- Born: Richard William N. Palou February 24, 1948 (age 78)
- Occupation: Sports executive
- Basketball career

Career information
- College: Ateneo

Career history

Playing
- –: San Miguel

Coaching
- 1996: Ateneo

= Ricky Palou =

Richard William N. Palou (born February 24, 1948) is a Filipino sports executive and retired basketball player.

==Education==
Richard William N. Palou was born on February 24, 1948.
 He attended the Ateneo de Manila University. He is also a holder of a master's degree.

==Basketball career==
Ricky Palou was a student-athlete when he was still studying at the Ateneo de Manila University. He track and field athlete at the National Collegiate Athletic Association (NCAA). Palou was part of the Ateneo Blue Eagles men's basketball team that won the NCAA Season 45 in 1969. Palou was noted for sporting long hair and a beard.

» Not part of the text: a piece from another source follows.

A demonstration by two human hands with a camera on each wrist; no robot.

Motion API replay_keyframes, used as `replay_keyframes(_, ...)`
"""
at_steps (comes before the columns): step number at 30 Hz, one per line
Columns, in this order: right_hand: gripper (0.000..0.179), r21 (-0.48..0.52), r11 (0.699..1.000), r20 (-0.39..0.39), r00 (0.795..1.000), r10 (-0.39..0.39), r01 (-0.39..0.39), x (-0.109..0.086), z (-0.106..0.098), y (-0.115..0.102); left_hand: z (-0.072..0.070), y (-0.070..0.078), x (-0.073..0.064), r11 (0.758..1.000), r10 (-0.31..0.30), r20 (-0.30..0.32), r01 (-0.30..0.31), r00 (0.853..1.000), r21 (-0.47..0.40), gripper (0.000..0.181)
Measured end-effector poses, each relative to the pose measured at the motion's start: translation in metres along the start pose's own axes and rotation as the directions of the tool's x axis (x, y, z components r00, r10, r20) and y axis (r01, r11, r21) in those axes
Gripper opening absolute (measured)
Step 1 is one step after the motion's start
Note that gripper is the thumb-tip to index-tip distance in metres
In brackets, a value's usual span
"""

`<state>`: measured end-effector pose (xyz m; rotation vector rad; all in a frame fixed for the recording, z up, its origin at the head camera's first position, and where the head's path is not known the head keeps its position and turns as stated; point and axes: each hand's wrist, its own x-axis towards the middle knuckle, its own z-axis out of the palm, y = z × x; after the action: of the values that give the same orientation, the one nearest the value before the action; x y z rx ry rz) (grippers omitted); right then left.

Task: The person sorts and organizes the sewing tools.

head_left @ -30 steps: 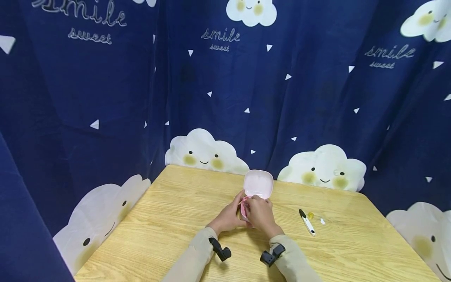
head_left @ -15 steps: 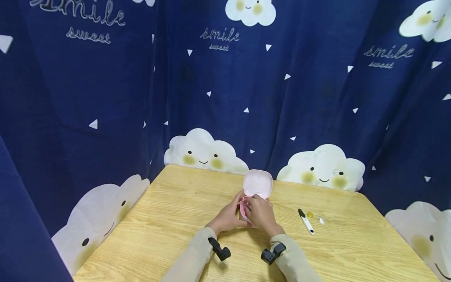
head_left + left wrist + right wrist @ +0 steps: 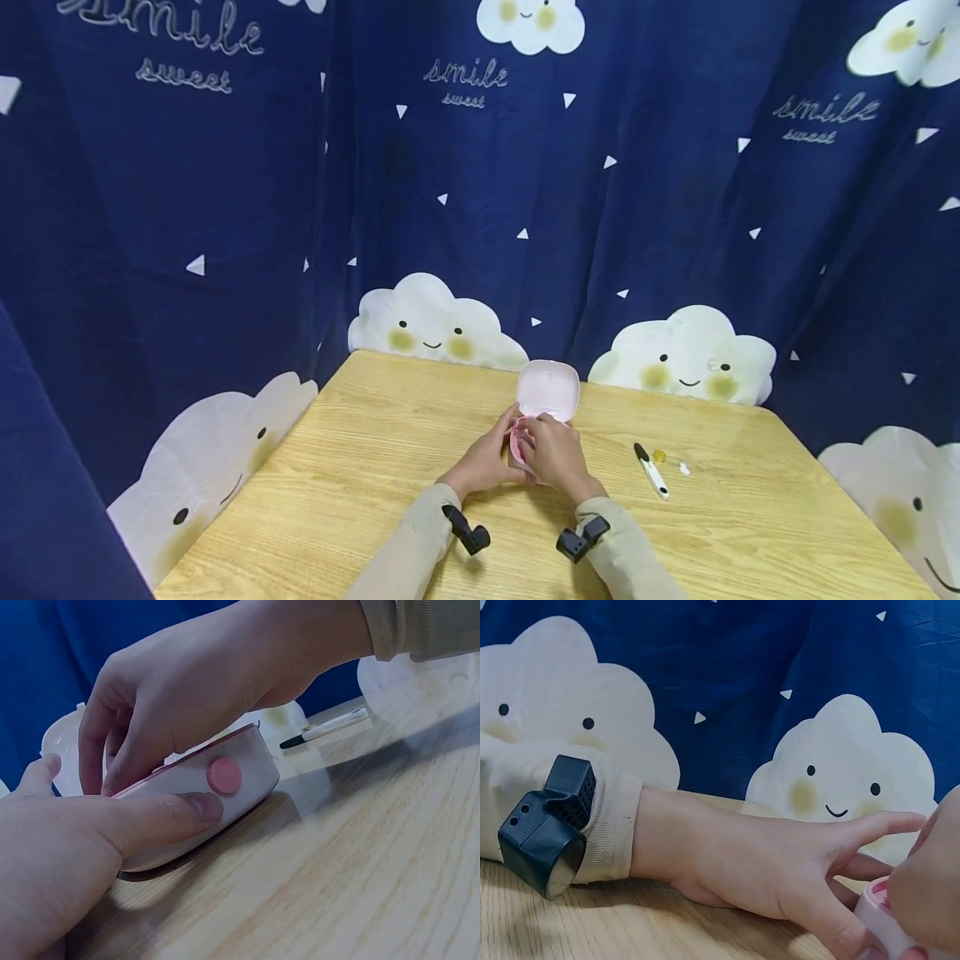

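Still, low centre in the head view, the left hand [image 3: 483, 460] grips the small pale-pink plastic box [image 3: 517, 455], barely moved since a second ago. Left wrist view: its thumb presses beside the round pink button [image 3: 224, 775]; the right hand [image 3: 187, 682] dips inside, its fingertips hidden, pinching unclear. Right wrist view: box, lower right.

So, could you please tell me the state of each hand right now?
Left hand: holding the open pink box.
Right hand: partly inside the box; whether it grips anything cannot be told.
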<state>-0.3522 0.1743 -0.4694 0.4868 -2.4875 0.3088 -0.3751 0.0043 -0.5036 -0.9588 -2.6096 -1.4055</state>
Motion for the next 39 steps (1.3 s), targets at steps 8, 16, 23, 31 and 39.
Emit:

Palou played for the San Miguel in the Manila Industrial and Commercial Athletic Association (MICAA) before the team joined the Philippine Basketball Association. With basketball as a profession still not lucrative at the time, Palou left basketball to become a regular employee at San Miguel Corporation as a brand manager.

==Sports administration==
===Early years===
While working at Far East Bank where he stayed for 20 years, Palou was exposed to women's volleyball and was involved in the organization of an inter-bank league.

Jun Bernardino tasked Palou to assist in the operations of the PBA for two to three years in the technical and finance departments. He left a year after Bernardino's departure from the PBA.

From 2004 until 2015, Palou was the atletic director for the Ateneo's program.

===Premier Volleyball League===
In 2004, Palou along with Bernardino, Mauricio Martelino, and Tonyboy Liao established Sports Vision. They initially organized a high school basketball league for one season but had poor attendance. Palou convinced his partners to organize a women's volleyball league instead citing the success of the hosting of the 2000 FIVB Volleyball World Grand Prix and was convinced of the potential of the sport from his own experience in inter-bank volleyball league. Rhea Navarro strongly supported the idea.

The Shakey's V-League was established which later became the Premier Volleyball League (PVL). In 2020, the PVL became a professional league sanctioned by the Games and Amusement Board.

===Philippine National Volleyball Federation===
Palou was involved in the Philippine National Volleyball Federation (PNVF). In the first election of the federation in 2021, he intended to run as president but withdrew his candidacy in support of the remaining candidate Ramon Suzara. He later became vice president. Palou became the chairman of the national teams program of the PNVF on August 1, 2024.